February 15, 2015 by kdaly3
The chapter of Writing History in the Digital Age titled “Creating Meaning in a Sea of Information: The Women and Social Movements Web Sites” (Kish Sklar and Dublin) talked a great deal about generating new knowledge and opening up historical dialogue to people who may not ordinarily use these sites about American women in their research. The information may be pertinent to various disciplines, but audiences may not know this unless the information is presented in a new context in relation to their work and interests. I think incorporating a non-linear database of information based on different variables is also helpful in this context, especially in relation to when the authors discuss the use of sub-fields in women’s history. Not only does this method organize categories (and different types of information can be put into various sub-fields without over-loading the database with repetition), I also think this type of tool can be useful in collaboration, which is something that I think the Oral History in the Digital Age website does well. The site has a great deal of credibility because it relies on contributions of many major institutions that are the voices of best practices in these various processes.

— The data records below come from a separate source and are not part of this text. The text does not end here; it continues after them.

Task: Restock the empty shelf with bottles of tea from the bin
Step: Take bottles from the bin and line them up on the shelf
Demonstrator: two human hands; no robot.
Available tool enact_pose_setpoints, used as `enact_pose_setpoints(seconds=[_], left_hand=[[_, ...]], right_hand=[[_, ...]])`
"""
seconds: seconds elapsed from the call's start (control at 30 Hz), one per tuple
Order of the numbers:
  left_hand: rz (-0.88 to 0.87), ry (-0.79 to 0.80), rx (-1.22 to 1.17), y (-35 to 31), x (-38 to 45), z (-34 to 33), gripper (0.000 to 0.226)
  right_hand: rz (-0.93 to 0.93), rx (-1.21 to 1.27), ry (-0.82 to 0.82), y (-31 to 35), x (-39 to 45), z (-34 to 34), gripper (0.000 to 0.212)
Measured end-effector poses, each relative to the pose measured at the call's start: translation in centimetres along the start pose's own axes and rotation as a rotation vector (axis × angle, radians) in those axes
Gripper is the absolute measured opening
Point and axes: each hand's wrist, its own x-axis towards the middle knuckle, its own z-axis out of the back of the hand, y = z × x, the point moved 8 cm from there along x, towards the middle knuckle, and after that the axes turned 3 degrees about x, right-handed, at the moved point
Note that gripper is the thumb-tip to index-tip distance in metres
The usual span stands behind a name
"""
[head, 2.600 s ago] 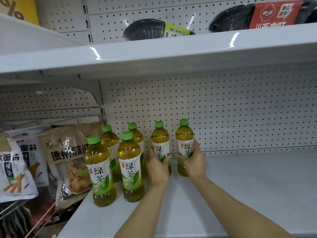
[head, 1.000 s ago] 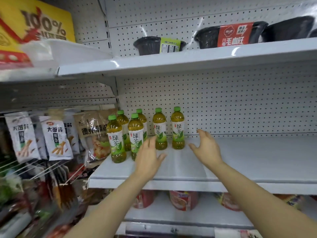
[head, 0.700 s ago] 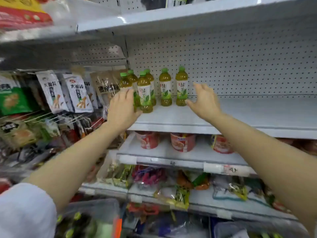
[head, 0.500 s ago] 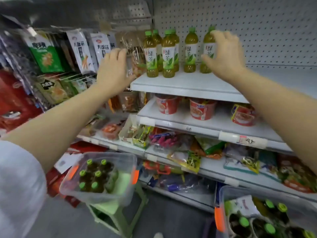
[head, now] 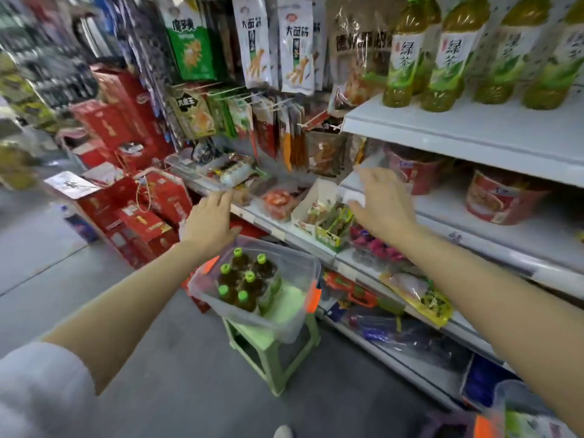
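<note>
Both your hands were empty, fingers spread wide. Your left hand (head: pixel 211 221) hung just above the far-left rim of the clear plastic bin (head: pixel 295 314) on the pale green plastic stool (head: pixel 268 352); your right hand (head: pixel 384 202) was further right, in front of the lower white shelves, well apart from the bin.

The bin held a cluster of green-capped tea bottles (head: pixel 245 282), upright, packed in its left half. More of them stood on the white metal shelf (head: pixel 474 131) at upper right, bunched at its left end.

For the pick, I'd say: go straight down on two outer caps, one per hand, grip at the neck below the cap, lift vertically so neighbours don't tip. Bring the right hand over first. The bin overhangs the stool, so don't press on the rim.
</note>
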Motion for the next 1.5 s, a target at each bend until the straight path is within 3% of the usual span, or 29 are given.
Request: enact_pose_setpoints(seconds=[0.27,0.43,0.77,0.9,1.17,1.3,1.5], left_hand=[[0.214,0.452,-0.059,10.5,-6.0,-19.1,0.071],[0.18,0.634,-0.074,14.2,-6.4,-28.4,0.06],[0.04,1.054,-0.142,13.8,-3.1,-39.7,0.071],[0.101,1.069,-0.152,14.3,-3.1,-42.5,0.083],[0.136,0.866,-0.334,14.2,-2.3,-42.8,0.065],[0.114,0.806,-0.406,13.7,-2.1,-41.4,0.063],[0.34,0.605,-0.812,14.0,-0.8,-34.9,0.063]], right_hand=[[-0.02,0.075,0.584,5.4,-4.9,-25.9,0.063],[-0.132,0.156,0.83,8.5,-9.1,-38.9,0.059],[-0.617,0.593,0.929,10.4,-10.6,-51.3,0.074],[-0.689,0.613,0.849,10.7,-10.2,-53.6,0.066],[-0.659,0.52,0.806,9.7,-9.4,-53.5,0.063],[-0.676,0.615,0.775,8.4,-9.3,-51.5,0.065],[-0.711,0.864,0.62,5.9,-7.3,-45.4,0.058]])
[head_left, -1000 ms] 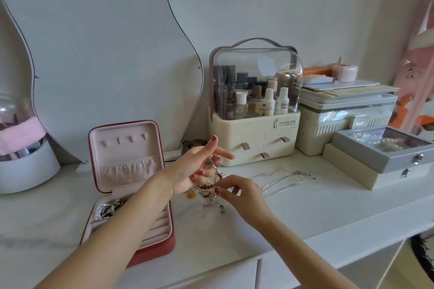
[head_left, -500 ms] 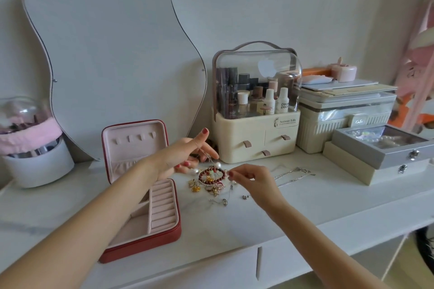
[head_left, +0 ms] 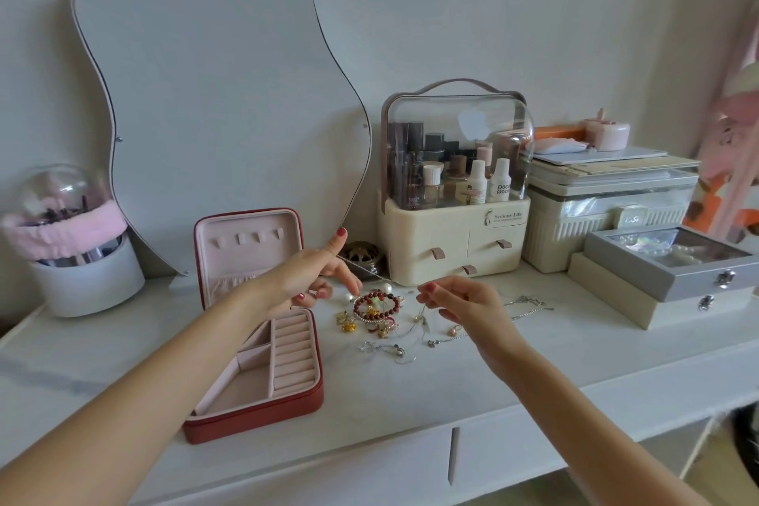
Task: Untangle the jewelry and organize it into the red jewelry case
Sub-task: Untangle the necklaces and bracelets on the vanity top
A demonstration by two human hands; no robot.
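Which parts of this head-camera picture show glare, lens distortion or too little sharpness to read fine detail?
Head view: glare whitens the clear cosmetics organizer lid; wide-angle bending curves the table edge; the thin chain between left hand and right hand is barely resolved.

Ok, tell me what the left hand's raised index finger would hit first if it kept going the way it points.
The left hand has its index finger aimed up and away, toward the back wall. Its line looks free at first, then likely meets the lower edge of the wavy mirror; depth is unclear.
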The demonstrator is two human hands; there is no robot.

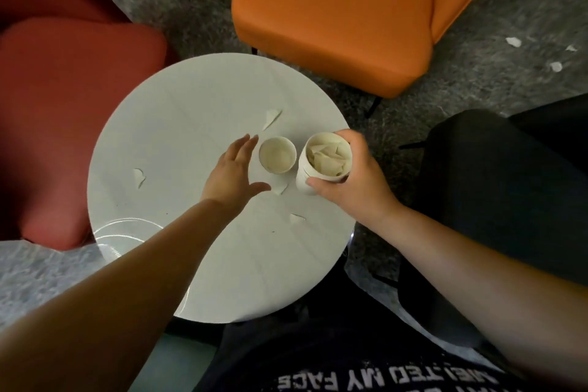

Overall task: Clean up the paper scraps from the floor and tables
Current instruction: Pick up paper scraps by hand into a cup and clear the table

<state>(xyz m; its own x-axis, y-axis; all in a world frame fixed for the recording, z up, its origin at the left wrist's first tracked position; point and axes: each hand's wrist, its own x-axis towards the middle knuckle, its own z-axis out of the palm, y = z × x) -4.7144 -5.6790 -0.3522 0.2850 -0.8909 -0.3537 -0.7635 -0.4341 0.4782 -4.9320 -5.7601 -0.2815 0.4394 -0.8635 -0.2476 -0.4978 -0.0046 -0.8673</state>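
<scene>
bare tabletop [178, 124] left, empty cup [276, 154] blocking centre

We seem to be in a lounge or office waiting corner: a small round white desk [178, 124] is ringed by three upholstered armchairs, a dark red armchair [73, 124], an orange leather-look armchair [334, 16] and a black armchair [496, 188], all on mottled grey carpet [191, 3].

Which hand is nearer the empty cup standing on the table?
Left. The left hand is open right beside the empty cup, nearly touching. The right hand grips the scrap-filled cup on its other side.
</scene>
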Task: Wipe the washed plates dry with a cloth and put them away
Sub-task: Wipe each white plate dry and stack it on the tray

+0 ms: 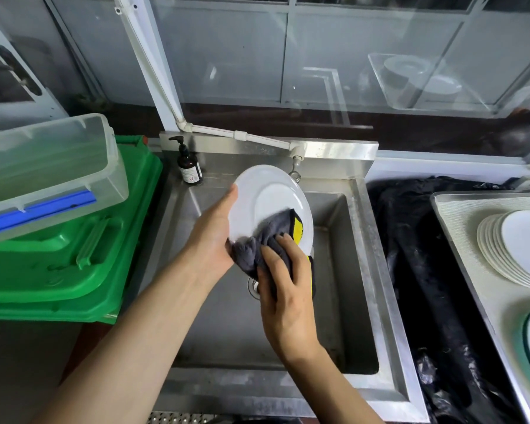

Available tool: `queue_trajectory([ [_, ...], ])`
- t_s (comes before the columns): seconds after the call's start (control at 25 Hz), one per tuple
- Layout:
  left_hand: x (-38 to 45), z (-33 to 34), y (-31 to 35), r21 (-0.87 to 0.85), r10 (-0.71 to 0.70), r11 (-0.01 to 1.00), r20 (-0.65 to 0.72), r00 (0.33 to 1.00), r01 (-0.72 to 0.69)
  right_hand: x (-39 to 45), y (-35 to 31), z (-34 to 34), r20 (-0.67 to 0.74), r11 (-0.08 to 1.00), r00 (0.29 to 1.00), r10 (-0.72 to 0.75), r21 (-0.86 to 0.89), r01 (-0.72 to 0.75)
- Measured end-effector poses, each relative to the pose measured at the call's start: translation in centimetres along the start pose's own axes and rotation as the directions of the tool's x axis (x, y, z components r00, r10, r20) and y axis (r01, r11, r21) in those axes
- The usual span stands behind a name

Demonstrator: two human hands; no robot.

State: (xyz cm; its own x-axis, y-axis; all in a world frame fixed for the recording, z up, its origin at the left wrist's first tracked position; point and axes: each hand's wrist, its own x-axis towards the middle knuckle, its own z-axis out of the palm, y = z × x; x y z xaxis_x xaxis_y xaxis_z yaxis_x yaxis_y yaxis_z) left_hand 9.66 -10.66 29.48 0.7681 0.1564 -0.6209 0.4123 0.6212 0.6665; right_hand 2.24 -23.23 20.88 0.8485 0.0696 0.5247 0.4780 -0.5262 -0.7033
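White dinner plate (pixel 266 194), tilted over steel sink (pixel 361 270): left hand (pixel 210 240) grips rim; right hand (pixel 283 298) clutches grey-yellow microfibre cloth (pixel 270 240) against it.

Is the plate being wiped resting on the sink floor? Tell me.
No, the left hand holds the white plate tilted up above the sink while the right hand presses the grey cloth against it.

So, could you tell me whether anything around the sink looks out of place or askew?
One thing: the clear plastic bin left of the sink sits tilted on the green crates, not level. Otherwise all looks orderly: the left hand holds the plate over the sink while the right hand wipes it with the cloth.
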Motion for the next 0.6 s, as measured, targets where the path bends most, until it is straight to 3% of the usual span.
queue_trajectory([
  [0.12,0.2,-0.5,0.1,0.042,0.092,0.995,0.014,0.996,-0.092,-0.9,1.5,-0.7,-0.052,0.964,0.967,0.251,0.103,-0.245],
  [0.2,0.0,-1.0,0.3,0.078,0.133,0.987,0.077,0.988,-0.139,0.3,2.6,-1.4,-0.114,0.874,0.871,0.477,0.168,-0.457],
  [0.28,-0.4,-1.3,0.1,0.134,0.139,0.978,0.164,0.977,-0.162,2.7,3.4,-2.3,-0.142,0.794,0.784,0.604,0.187,-0.578],
  [0.36,-0.8,-1.1,-0.3,0.161,0.141,0.971,0.208,0.968,-0.176,5.1,3.5,-3.1,-0.144,0.81,0.798,0.586,0.151,-0.567],
  [0.44,-1.2,-0.4,-0.8,0.15,0.16,0.971,0.165,0.973,-0.185,6.3,2.7,-3.0,-0.134,0.877,0.867,0.48,0.067,-0.475],
  [0.6,-1.2,0.0,-0.8,0.135,0.147,0.979,0.044,0.988,-0.152,4.8,-0.4,-1.2,0.002,0.989,0.99,0.142,-0.041,-0.142],
])
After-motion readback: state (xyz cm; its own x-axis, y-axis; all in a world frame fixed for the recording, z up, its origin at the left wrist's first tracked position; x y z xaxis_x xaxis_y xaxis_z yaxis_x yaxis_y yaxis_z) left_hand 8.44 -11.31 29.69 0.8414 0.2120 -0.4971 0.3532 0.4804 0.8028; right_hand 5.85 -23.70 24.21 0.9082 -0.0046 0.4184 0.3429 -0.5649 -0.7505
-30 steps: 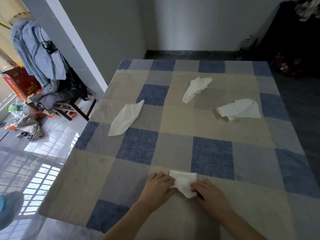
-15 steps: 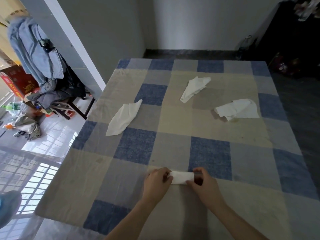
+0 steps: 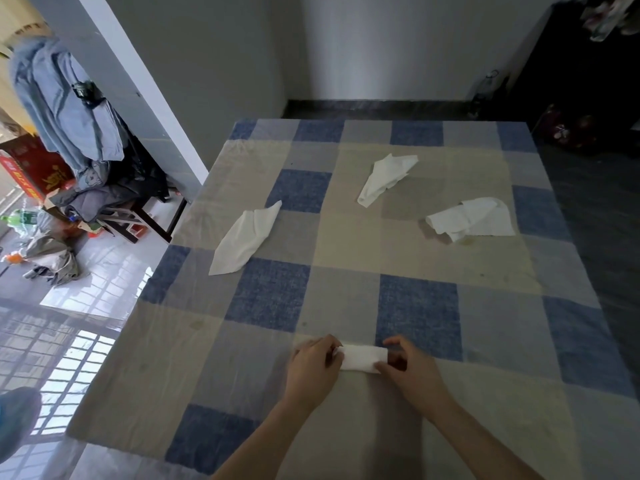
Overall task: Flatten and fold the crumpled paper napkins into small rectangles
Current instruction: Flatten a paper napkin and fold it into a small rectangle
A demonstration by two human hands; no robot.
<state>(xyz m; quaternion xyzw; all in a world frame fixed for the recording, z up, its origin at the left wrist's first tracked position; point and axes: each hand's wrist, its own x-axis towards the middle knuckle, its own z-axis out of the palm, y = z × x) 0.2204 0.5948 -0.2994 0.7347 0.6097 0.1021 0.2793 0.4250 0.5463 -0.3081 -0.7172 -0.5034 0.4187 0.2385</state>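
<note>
White folded paper napkin strip: long axis left-right, between both hands
Left hand: pinching left end
Right hand: pinching right end

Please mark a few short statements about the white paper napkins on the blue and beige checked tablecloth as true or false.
1. Both hands hold the small folded white paper napkin, left hand and right hand at its ends. True.
2. Five loose napkins lie farther up the checked tablecloth. False: three do.
3. The long crumpled white napkin on the left lies apart from the others. True.
4. The right-side crumpled napkin is folded into a neat rectangle. False: it is still rumpled.
</note>
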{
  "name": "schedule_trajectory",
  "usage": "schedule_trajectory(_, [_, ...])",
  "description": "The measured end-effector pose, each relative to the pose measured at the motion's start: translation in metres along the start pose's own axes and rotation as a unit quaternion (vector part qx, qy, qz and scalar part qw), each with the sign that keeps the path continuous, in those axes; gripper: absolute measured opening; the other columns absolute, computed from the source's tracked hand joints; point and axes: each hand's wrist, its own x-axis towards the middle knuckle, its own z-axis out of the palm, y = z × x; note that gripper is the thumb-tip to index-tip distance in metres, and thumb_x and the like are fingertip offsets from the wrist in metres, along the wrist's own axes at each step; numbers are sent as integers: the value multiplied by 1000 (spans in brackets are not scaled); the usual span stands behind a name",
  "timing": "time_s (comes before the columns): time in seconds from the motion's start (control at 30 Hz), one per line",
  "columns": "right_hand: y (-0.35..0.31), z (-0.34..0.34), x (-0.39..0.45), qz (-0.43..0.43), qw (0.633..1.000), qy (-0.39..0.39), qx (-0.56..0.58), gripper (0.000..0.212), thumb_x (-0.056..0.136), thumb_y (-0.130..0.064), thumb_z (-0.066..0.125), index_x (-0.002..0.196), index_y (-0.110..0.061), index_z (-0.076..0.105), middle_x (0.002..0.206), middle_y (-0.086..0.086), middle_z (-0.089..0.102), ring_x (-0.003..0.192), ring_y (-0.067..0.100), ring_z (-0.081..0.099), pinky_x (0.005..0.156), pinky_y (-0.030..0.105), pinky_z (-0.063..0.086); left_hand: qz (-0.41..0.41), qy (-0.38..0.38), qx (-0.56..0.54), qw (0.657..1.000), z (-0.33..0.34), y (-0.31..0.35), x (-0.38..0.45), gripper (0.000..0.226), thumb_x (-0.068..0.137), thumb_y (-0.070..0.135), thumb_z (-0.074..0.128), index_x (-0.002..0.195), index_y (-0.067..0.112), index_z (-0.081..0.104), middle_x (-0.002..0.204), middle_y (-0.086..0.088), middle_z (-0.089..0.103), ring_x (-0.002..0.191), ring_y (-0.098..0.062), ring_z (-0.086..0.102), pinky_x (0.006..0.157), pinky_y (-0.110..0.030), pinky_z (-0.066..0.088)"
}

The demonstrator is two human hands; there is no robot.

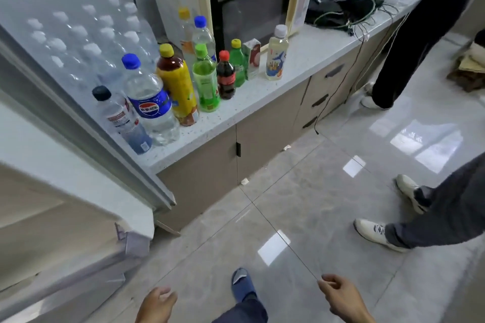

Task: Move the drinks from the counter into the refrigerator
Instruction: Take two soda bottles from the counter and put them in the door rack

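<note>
Along the counter [296, 65] front edge, drink bottles [181, 86] stand crowded beside the refrigerator [65, 139]; left hand [157, 305] and right hand [343, 296] hang loosely curled, empty, over bare floor [301, 204].

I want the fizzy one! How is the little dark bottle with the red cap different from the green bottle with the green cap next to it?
The small dark cola bottle with the red cap is shorter and slimmer than the green plastic bottle with the green cap. The cola's liquid looks nearly black; the other's is bright green. Both stand upright, capped, side by side on the pale speckled counter.
</note>
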Motion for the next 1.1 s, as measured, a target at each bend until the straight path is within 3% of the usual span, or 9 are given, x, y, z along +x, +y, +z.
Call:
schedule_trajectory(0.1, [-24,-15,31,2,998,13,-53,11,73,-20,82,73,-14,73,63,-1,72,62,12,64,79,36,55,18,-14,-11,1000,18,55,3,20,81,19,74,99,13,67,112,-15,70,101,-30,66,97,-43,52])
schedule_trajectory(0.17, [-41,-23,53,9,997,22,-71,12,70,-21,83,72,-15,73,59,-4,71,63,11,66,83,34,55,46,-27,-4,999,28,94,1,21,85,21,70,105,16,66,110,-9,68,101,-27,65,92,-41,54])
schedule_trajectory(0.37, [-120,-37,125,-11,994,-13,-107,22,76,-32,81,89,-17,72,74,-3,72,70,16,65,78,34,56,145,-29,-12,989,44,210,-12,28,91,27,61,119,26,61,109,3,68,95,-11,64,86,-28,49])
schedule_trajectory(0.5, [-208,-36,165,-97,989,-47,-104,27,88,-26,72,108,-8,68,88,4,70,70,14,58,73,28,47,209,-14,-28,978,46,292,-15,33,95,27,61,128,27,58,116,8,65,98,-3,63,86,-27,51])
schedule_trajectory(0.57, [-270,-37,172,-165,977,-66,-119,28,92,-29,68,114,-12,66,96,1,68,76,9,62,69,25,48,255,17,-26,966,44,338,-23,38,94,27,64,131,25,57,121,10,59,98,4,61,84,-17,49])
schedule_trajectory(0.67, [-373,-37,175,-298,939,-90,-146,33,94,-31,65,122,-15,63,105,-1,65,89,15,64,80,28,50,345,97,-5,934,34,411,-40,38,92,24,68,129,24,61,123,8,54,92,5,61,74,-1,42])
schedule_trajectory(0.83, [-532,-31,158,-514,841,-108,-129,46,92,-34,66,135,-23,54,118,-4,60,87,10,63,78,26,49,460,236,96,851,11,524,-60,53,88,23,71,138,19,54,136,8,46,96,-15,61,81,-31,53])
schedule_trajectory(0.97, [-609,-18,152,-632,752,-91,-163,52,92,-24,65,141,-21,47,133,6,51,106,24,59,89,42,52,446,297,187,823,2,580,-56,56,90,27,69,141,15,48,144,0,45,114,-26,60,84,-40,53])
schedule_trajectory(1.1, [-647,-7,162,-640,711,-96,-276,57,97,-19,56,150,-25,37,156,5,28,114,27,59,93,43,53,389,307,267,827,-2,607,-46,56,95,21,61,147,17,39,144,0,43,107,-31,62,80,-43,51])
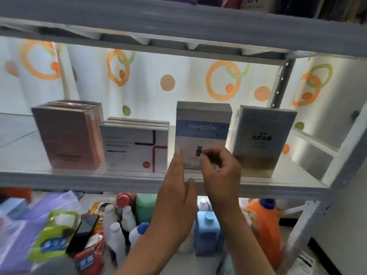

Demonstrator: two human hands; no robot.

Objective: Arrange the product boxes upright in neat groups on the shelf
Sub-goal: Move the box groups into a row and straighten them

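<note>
Both hands [198, 175] before blue box [203, 124], perhaps touching

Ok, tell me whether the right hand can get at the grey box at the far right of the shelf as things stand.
Probably yes. The right hand hovers in front of the blue ROMESÓN box, holding nothing, and the grey box stands just beside it at the shelf front, with nothing between them.

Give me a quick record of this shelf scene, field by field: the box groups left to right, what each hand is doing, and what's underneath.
shelf: four upright groups
group 1: pink boxes
group 2: white boxes
group 3: blue ROMESÓN box
group 4: grey box
left hand: fingers straight, at the ROMESÓN box's left edge
right hand: fingers curled, in front of the same box; contact unclear
below: bottles, packets
</note>
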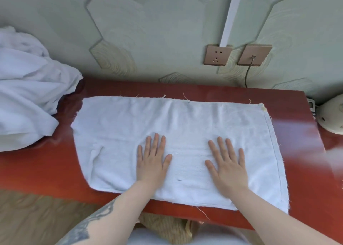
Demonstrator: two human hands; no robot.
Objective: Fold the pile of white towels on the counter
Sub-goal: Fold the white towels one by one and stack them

I think the website (Oral History in the Digital Age) can be a helpful tool to those who are interested in various forms of digital tools for use in oral histories, but are unsure of where to start in terms of technologies and best practices. I have often used in when writing about audio-visual materials and am unsure of how to word certain processes. Many things have one definition outside of the archival world, but have a very different definition within the archival world (you can often suffer consequences of disseminating misinformation because of this confusion). I also believe this site is an important tool because it presents questions that sometimes you might not think to consider yourself; for example, the presentation of articles such as Brad Rakerd’s “On Making Oral Histories More Accessible to Persons with Hearing Loss.” Although you cannot necessarily receive all of these articles from the site, it makes users more aware of issues within public history through the use of digital materials.
This is where I think tools such as the Oral History Metadata Synchronizer play an important role. For example, I have a vested interest in the goings-on of OHMS. I am preparing to put the Andrew Avery Collection at the Brown Media Archives into this system. However, the films I am working with are silent, so the transcriptions will consist of searchable terms of activities depicted in the films rather than speech, which may be important to people researching things such as agriculture (cotton, cane grinding, livestock shows, etc.) in the south in the 1930s, but may not turn to home movies initially for this information. As an example of the type of things that UGA uses for OHMS, here is the site for the Nixon/Gannon Interviews that one of my co-workers has recently put into the system. Just like Kish Sklar and Dublin I am of the opinion that this is a vitally important tool for historians and archivists to utilize in order to make certain items searchable that would not have otherwise had an audience.